◆ Brief: Report how many lines contain the word "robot" in the listing that follows. Give nothing besides the number.

-- Excerpted records follows --

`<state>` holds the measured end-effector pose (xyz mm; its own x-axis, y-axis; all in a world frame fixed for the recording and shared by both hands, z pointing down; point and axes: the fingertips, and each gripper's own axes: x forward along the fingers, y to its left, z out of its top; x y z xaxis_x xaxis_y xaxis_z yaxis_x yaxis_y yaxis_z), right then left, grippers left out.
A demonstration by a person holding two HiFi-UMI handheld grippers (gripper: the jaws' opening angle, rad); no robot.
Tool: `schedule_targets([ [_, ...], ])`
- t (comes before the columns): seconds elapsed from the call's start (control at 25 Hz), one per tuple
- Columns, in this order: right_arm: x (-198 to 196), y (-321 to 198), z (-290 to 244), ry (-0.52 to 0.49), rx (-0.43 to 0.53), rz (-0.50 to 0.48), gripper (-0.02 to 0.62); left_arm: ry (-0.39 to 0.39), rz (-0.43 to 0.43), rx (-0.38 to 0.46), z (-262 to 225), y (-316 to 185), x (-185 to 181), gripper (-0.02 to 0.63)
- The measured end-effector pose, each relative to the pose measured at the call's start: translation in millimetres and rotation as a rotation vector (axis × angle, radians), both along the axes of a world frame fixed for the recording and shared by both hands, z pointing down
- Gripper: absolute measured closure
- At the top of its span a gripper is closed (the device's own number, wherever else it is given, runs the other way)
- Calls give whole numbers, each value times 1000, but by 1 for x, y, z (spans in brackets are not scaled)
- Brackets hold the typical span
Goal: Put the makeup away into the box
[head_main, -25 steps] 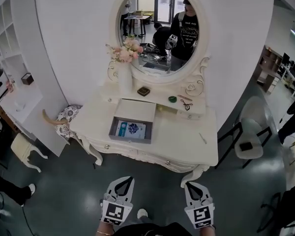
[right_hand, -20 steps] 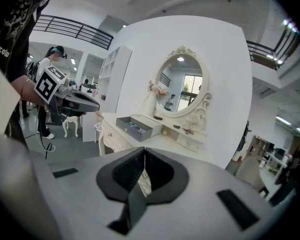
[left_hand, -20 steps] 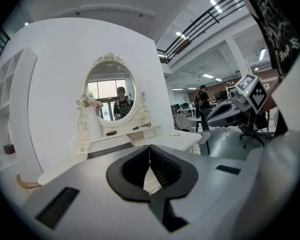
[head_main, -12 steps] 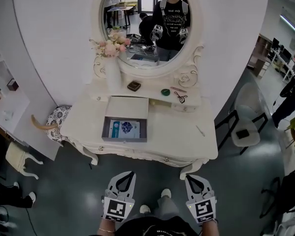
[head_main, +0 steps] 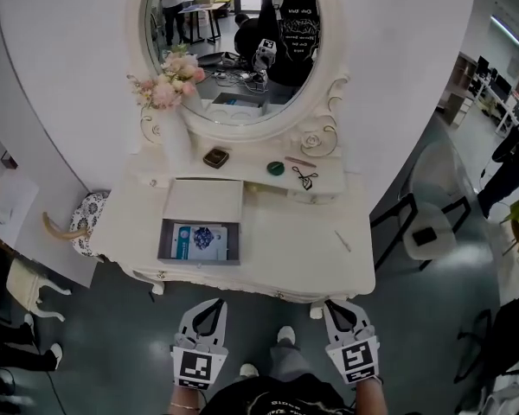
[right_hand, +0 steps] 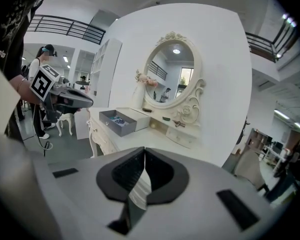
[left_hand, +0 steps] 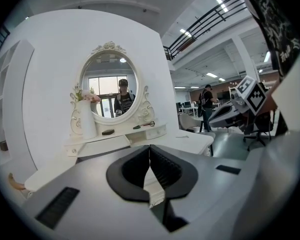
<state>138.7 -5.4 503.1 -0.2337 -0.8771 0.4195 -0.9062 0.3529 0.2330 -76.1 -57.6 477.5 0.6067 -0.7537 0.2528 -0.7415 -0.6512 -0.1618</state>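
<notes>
An open grey box (head_main: 199, 241) with its white lid (head_main: 202, 200) behind it stands on the left half of the white dressing table (head_main: 303, 249). The raised shelf under the mirror carries a dark compact (head_main: 215, 156), a green round pot (head_main: 276, 169), a thin pencil (head_main: 300, 162) and a black looped tool (head_main: 305, 180). A slim stick (head_main: 342, 241) lies on the table's right side. My left gripper (head_main: 216, 303) and right gripper (head_main: 336, 304) hover short of the table's front edge, both shut and empty. The right gripper view shows the box (right_hand: 117, 121) ahead at left.
A vase of pink flowers (head_main: 175, 132) stands left of the oval mirror (head_main: 233, 41). A patterned stool (head_main: 86, 214) sits at the table's left end, a white chair (head_main: 426, 236) at its right. The person's feet (head_main: 285, 335) are on dark floor before the table.
The table has drawn nearer and slid left in the head view. Both grippers have moved toward it together, still shut.
</notes>
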Motion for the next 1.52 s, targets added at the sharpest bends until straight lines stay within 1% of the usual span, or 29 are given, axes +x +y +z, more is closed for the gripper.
schedule_targets([
  [0.2, 24, -34, -1, 3, -6, -21, 584, -2, 9, 11, -3, -29, 37, 589],
  [0.32, 37, -53, -1, 13, -11, -41, 584, 3, 6, -2, -2, -43, 55, 590],
  [0.44, 49, -67, 4, 10, -30, -50, 584, -9, 26, -9, 0, -53, 77, 589],
  [0.56, 59, -83, 6, 7, -26, -68, 583, -5, 47, 4, -3, -66, 102, 589],
  [0.64, 64, -92, 4, 6, -21, -82, 584, -12, 55, 7, -3, -72, 115, 590],
  [0.76, 76, -100, 5, -2, -23, -90, 583, -25, 54, -13, 2, -78, 128, 589],
  [0.92, 90, -110, 7, -3, -24, -100, 584, -3, 26, -36, 6, -82, 138, 589],
  [1.0, 99, -116, 10, 3, -27, -85, 583, -2, 24, -34, 8, -83, 143, 591],
  [1.12, 110, -122, 14, -14, -47, -57, 583, -12, 31, -41, 12, -82, 148, 590],
  [1.16, 111, -123, 16, -22, -58, -56, 576, -13, 30, -45, 12, -82, 148, 589],
  [1.28, 112, -123, 25, -36, -95, -53, 505, -12, 28, -44, 10, -83, 146, 590],
  [1.52, 122, -125, 50, -19, -174, -9, 489, -24, 20, -50, 6, -89, 133, 590],
])
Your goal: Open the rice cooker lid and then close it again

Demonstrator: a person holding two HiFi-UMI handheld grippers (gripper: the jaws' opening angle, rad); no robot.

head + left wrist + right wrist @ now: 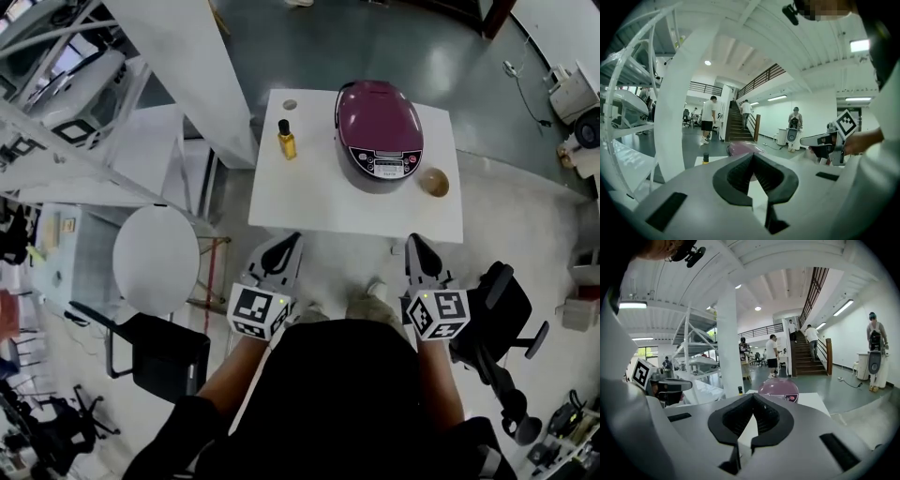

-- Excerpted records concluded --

◆ Answer box: 2